Lower down are entries containing pictures. Copy exactly, without those pictures, the lines from the line with "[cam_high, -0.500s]" through the line with "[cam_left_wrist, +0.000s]".

--- Input material Enclosed Below ---

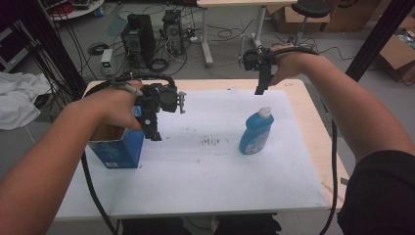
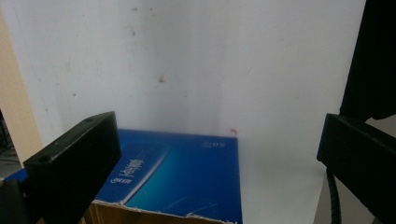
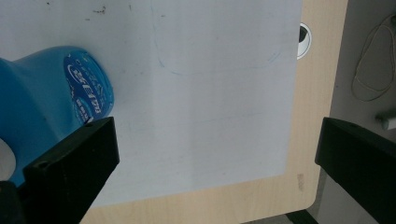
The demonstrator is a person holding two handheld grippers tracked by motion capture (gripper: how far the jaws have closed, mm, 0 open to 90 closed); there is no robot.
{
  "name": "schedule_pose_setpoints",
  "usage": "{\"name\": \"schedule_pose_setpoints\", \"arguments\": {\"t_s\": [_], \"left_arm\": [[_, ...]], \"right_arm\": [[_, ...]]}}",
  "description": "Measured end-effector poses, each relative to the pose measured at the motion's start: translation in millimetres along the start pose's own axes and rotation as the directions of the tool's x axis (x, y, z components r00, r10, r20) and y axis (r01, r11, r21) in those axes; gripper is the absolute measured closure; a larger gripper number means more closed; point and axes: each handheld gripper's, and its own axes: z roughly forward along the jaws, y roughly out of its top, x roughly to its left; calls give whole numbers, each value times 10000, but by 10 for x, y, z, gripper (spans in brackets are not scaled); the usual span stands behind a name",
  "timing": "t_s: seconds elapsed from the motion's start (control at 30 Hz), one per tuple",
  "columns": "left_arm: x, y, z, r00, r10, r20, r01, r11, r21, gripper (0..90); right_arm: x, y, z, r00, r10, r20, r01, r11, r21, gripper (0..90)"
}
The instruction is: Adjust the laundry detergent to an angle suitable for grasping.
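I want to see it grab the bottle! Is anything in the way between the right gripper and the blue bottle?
Nothing visible is. The right gripper hangs open above the blue bottle, with only bare white mat around it.

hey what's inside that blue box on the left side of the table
The blue box stands open at the top, showing brown cardboard inner walls. The person's left hand and the left tool hang over the opening and cover most of it, so any contents cannot be seen.
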Motion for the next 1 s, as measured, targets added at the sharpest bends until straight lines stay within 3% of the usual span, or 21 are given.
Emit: {"name": "schedule_pose_setpoints", "arguments": {"t_s": [0.2, 0.47, 0.73, 1.0], "left_arm": [[-24, 18, -18, 10000, -8, 5, 8, 9998, -209, 1], [-2, 28, -51, 10000, 23, -86, -23, 10000, -13, 1], [7, 50, -112, 9997, 7, -242, -10, 9999, -154, 1], [-3, 50, -136, 9996, -133, -229, 133, 9999, -4, 1]], "right_arm": [[-2, -35, -36, 10000, 24, -41, -25, 9998, -181, 0], [-38, -55, -41, 9999, 79, 91, -76, 9994, -340, 0], [-75, -66, -5, 10000, 27, -13, -27, 9995, -326, 0], [-70, -103, -75, 9999, -133, -14, 132, 9988, -476, 0]]}}
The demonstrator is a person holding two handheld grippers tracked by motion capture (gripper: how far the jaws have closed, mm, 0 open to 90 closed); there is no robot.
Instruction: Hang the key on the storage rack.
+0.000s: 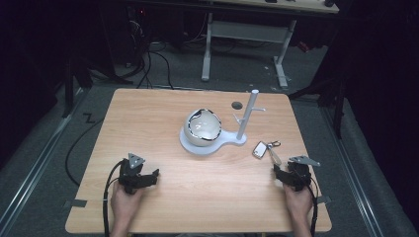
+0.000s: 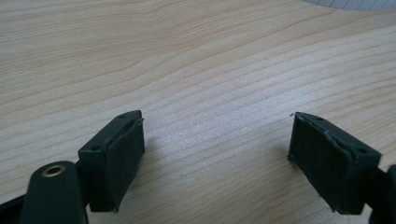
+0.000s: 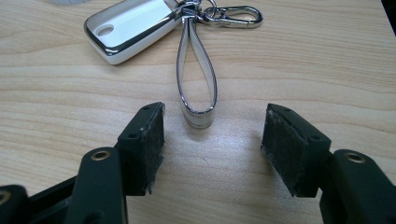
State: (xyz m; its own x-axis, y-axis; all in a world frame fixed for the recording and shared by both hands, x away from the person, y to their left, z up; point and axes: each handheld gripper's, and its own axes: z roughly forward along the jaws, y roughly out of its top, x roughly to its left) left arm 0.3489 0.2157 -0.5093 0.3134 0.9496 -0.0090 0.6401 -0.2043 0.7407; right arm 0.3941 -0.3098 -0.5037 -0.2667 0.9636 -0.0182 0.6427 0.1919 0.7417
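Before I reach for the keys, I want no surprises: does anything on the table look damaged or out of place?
Nothing stands out. The key fob lies flat with its strap loop toward the open right gripper, and the white stand is upright.

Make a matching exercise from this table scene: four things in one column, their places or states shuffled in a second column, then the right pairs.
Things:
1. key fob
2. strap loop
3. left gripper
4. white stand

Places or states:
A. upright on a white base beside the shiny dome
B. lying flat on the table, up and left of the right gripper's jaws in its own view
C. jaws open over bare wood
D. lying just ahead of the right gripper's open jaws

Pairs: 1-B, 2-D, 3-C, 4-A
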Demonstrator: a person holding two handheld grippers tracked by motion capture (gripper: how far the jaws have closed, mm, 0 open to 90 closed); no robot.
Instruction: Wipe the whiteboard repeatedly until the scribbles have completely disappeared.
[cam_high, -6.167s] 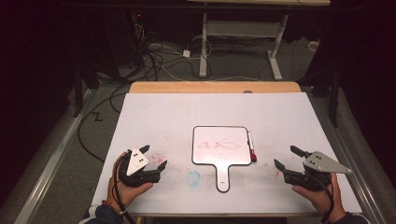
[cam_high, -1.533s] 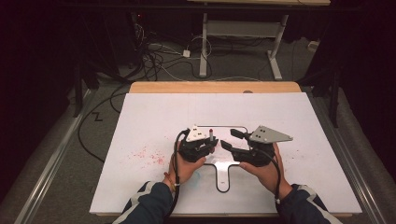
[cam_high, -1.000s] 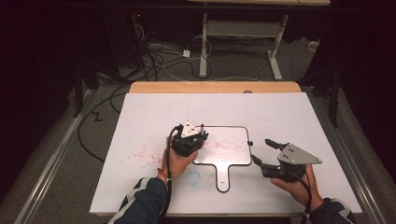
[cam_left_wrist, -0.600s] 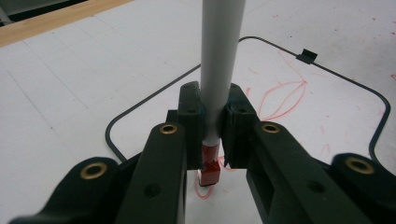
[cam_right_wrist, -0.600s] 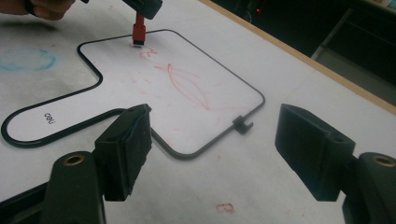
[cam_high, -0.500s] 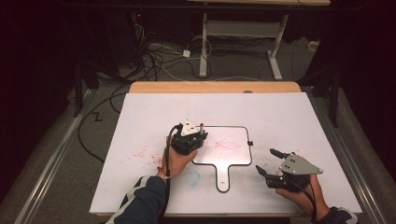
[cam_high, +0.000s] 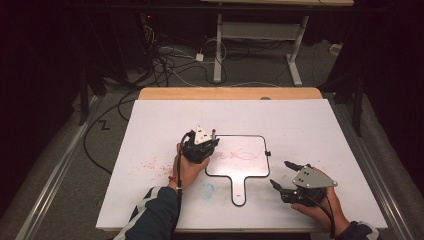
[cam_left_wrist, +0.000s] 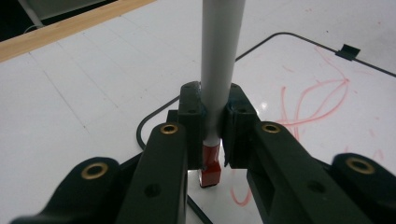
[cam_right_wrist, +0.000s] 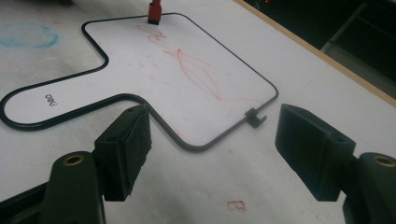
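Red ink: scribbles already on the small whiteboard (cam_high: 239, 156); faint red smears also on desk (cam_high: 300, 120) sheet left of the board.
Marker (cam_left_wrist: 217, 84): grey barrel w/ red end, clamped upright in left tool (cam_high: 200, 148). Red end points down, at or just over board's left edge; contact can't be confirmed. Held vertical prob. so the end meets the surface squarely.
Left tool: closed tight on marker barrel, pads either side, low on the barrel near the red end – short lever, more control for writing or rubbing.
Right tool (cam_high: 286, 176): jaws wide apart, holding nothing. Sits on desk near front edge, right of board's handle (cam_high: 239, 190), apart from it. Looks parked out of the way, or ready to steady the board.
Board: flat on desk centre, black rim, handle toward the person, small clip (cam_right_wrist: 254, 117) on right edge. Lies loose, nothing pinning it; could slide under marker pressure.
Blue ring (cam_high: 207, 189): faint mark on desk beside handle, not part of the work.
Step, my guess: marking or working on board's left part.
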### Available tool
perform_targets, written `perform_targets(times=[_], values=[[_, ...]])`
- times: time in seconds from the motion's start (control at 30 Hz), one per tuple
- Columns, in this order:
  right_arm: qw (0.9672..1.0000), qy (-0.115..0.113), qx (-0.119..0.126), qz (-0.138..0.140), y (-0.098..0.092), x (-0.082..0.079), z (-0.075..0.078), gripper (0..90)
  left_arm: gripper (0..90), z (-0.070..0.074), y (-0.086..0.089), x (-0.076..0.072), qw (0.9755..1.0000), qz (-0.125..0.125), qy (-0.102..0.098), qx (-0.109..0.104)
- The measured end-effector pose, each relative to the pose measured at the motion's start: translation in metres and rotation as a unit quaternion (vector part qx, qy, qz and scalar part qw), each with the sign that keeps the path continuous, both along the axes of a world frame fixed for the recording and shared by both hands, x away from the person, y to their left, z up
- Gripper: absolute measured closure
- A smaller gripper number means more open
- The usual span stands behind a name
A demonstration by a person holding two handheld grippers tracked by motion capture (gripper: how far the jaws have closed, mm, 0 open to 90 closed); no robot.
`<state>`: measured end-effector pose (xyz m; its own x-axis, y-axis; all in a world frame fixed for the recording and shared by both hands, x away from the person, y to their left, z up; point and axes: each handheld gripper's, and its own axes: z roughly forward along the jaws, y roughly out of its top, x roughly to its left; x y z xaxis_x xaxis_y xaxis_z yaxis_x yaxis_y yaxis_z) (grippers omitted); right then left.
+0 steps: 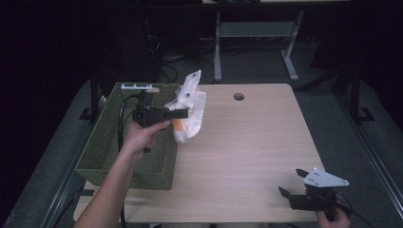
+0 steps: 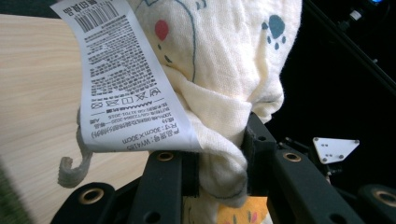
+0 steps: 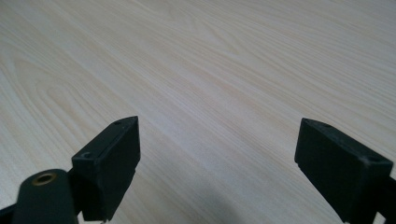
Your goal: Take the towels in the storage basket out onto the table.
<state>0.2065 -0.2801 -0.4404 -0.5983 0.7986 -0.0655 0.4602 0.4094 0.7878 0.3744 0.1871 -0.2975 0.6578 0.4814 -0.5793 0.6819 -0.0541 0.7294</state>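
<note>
At the left edge of the table (image 1: pixel 247 142) stands a green woven basket (image 1: pixel 102 142). Just above its right rim the left gripper (image 1: pixel 183 113) has its jaws clamped tight on a bunched cream cloth (image 1: pixel 190 111) printed with small coloured figures; the cloth hangs lifted over the table beside the basket, its white care label (image 2: pixel 126 79) drooping alongside. Well apart, at the near right corner, the right gripper (image 1: pixel 292 183) rests low over bare wood, jaws spread wide with nothing between them.
</note>
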Motion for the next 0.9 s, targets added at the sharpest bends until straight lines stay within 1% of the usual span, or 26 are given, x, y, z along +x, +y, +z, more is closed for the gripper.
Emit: perform_targets(times=[0.13,0.17,0.33,0.43,0.5,0.63,0.7,0.77,0.83,0.9], values=[[1.0000,-0.003,-0.001,0.003,0.001,0.000,0.000,13.9,72.6,-0.003,-0.014,0.001,0.9999,-0.012,0.002,0.005],[1.0000,-0.003,-0.001,0.004,0.001,0.000,0.000,14.0,72.7,-0.004,-0.018,0.002,0.9999,-0.012,0.003,0.007],[1.0000,-0.002,0.001,0.003,0.001,0.000,0.001,14.0,72.6,-0.008,-0.032,0.004,0.9997,-0.022,0.003,0.008],[1.0000,-0.004,0.004,0.002,-0.001,0.001,0.001,13.9,72.6,-0.012,-0.041,0.006,0.9995,-0.028,0.007,0.016],[1.0000,-0.004,0.003,0.002,-0.001,0.000,0.001,13.9,72.6,-0.014,-0.046,0.007,0.9995,-0.028,0.010,0.013],[1.0000,-0.006,0.004,0.003,-0.001,0.000,0.001,13.9,72.1,-0.019,-0.058,0.007,0.9990,-0.039,0.013,0.020],[0.9999,-0.006,0.007,0.006,-0.001,0.000,0.001,13.9,72.1,-0.020,-0.063,0.008,0.9989,-0.039,0.016,0.019],[0.9999,-0.006,0.011,0.005,0.000,0.000,0.002,13.9,72.1,-0.022,-0.070,0.009,0.9990,-0.040,0.017,0.013],[0.9999,-0.007,0.011,0.006,-0.001,0.000,0.002,13.9,72.1,-0.024,-0.076,0.010,0.9987,-0.045,0.016,0.020],[0.9999,-0.007,0.011,0.005,0.000,0.000,0.001,13.9,72.1,-0.026,-0.081,0.011,0.9986,-0.047,0.016,0.021]])
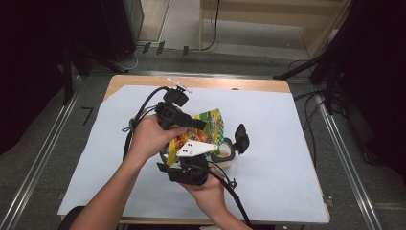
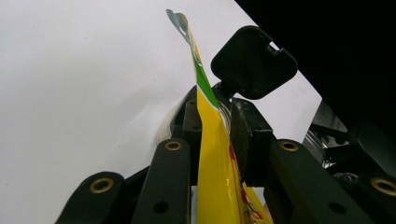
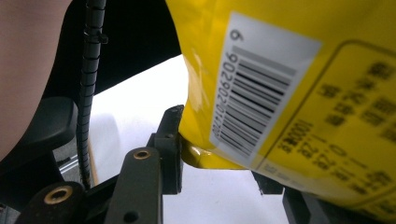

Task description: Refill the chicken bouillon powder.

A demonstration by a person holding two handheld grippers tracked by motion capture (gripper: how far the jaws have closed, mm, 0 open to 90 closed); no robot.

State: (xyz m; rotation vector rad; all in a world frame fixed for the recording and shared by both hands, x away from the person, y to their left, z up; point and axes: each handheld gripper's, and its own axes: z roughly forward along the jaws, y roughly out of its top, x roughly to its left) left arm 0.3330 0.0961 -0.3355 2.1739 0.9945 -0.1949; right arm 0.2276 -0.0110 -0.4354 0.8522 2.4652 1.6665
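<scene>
Pouring looks to be the step in hand: both grippers clamp a yellow snack bag (image 1: pixel 210 125) above a small open jar (image 1: pixel 224 154); the left gripper (image 2: pixel 215 133) pinches its top edge, the right gripper (image 3: pixel 219 154) its bottom corner; next, probably tilting the mouth over the jar. White paper (image 1: pixel 287 143) covers the wooden table (image 1: pixel 230 82); dark stands around.

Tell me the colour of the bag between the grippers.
The bag is mainly yellow, with green and red print; the right gripper view shows it best.

The yellow bag (image 3: pixel 289 93) bears a white barcode label (image 3: pixel 261 88) reading 6 902902…; other print is blurred.
</scene>
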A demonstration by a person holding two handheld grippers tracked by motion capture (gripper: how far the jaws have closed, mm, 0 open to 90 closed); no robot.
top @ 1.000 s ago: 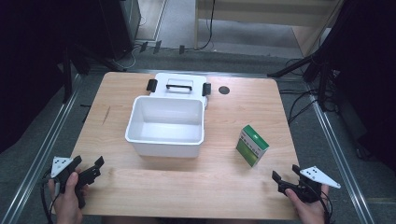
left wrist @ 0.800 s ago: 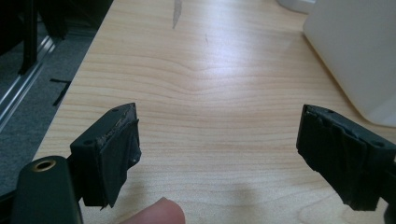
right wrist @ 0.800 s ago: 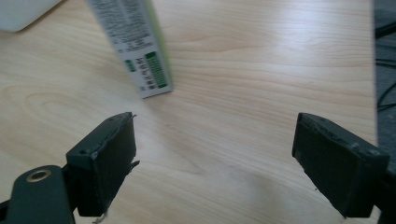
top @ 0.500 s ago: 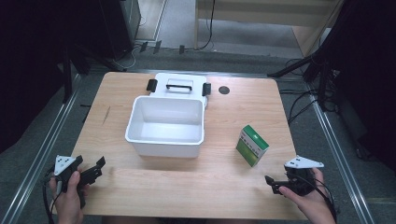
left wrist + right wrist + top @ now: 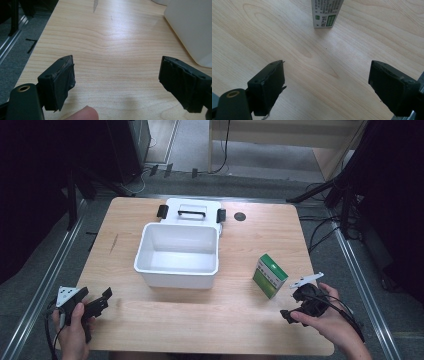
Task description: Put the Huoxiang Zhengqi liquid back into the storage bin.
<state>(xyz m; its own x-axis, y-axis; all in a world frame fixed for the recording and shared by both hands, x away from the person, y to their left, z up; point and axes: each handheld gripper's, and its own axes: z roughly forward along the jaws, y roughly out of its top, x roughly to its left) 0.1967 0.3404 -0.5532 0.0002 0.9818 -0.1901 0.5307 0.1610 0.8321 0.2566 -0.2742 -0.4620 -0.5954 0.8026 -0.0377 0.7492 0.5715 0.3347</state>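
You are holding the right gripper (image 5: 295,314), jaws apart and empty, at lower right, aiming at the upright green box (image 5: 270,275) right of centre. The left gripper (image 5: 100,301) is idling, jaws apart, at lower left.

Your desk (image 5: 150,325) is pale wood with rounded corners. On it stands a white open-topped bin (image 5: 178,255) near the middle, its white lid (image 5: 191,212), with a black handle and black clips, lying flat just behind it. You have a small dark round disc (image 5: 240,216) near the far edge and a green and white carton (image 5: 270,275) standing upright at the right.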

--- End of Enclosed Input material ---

* **Solution to the problem**:
[cam_high, -0.500s] 
[cam_high, +0.000s] 
[cam_left_wrist, +0.000s] 

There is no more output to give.